* Exercise prompt: Note each line of the listing that contains the string "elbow", and copy it.

^^^^^^^^^^^^^^^^

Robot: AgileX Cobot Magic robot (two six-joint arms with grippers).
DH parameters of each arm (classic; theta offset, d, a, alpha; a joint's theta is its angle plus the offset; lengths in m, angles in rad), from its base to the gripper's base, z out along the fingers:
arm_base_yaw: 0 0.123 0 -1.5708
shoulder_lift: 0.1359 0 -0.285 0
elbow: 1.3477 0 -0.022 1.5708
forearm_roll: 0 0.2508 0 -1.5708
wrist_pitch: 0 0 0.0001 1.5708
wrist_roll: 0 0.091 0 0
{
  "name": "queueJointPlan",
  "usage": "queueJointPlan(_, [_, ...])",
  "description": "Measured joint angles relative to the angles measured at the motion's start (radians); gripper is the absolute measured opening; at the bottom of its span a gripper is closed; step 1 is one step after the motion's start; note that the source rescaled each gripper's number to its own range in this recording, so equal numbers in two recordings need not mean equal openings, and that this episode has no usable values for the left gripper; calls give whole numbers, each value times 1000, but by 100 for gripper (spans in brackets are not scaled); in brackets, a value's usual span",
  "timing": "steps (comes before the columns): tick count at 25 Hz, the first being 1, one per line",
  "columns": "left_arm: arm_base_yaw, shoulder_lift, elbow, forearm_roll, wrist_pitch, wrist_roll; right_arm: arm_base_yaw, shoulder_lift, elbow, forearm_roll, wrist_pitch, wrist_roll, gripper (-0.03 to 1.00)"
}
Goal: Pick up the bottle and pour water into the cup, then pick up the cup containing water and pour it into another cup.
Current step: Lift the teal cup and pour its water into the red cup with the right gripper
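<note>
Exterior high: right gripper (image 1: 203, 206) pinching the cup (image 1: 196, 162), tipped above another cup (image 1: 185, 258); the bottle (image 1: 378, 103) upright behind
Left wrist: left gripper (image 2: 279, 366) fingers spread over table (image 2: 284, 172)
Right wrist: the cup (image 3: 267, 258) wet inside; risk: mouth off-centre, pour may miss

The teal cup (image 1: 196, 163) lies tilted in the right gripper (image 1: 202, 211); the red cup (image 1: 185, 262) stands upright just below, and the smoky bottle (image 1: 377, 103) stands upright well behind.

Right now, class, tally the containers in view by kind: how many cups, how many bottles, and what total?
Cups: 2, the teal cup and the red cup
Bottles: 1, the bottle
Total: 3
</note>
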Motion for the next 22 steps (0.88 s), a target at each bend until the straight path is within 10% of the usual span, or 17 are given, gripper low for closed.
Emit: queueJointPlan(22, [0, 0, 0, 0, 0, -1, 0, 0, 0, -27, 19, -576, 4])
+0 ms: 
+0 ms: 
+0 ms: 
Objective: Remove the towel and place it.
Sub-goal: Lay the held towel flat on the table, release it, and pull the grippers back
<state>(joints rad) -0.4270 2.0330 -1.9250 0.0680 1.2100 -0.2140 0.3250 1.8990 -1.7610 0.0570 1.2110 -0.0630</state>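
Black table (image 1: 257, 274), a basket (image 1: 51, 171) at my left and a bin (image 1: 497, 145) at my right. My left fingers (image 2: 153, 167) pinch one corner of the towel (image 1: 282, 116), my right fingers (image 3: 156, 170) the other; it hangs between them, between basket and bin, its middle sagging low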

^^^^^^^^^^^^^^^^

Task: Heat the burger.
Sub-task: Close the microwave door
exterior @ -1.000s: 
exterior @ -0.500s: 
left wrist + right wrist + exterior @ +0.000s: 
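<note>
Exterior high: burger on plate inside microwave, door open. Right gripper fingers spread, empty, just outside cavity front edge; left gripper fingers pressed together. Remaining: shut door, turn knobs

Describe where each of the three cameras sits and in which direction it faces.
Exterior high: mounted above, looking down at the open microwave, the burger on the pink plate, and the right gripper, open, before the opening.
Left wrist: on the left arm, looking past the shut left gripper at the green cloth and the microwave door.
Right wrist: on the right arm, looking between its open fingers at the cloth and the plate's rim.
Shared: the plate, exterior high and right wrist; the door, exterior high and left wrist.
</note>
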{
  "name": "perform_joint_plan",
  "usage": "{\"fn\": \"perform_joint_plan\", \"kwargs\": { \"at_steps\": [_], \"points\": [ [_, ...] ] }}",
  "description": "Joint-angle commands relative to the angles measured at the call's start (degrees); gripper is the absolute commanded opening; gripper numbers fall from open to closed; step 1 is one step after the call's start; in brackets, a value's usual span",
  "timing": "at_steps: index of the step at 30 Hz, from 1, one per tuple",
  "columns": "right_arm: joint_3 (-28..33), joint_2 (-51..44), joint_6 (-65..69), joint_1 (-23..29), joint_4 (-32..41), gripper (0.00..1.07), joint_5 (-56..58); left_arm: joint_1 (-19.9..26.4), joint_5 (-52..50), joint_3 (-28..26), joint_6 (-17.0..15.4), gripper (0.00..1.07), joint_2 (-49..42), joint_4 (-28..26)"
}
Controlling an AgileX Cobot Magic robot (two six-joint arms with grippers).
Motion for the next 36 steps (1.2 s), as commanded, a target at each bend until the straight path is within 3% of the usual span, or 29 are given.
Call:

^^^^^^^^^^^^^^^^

* Answer space:
elbow: 1.3477 0 -0.022 1.5708
  "columns": "left_arm: arm_base_yaw, shoulder_lift, elbow, forearm_roll, wrist_pitch, wrist_roll; right_arm: arm_base_yaw, shoulder_lift, elbow, forearm_roll, wrist_pitch, wrist_roll, gripper (-0.03 to 1.00)"

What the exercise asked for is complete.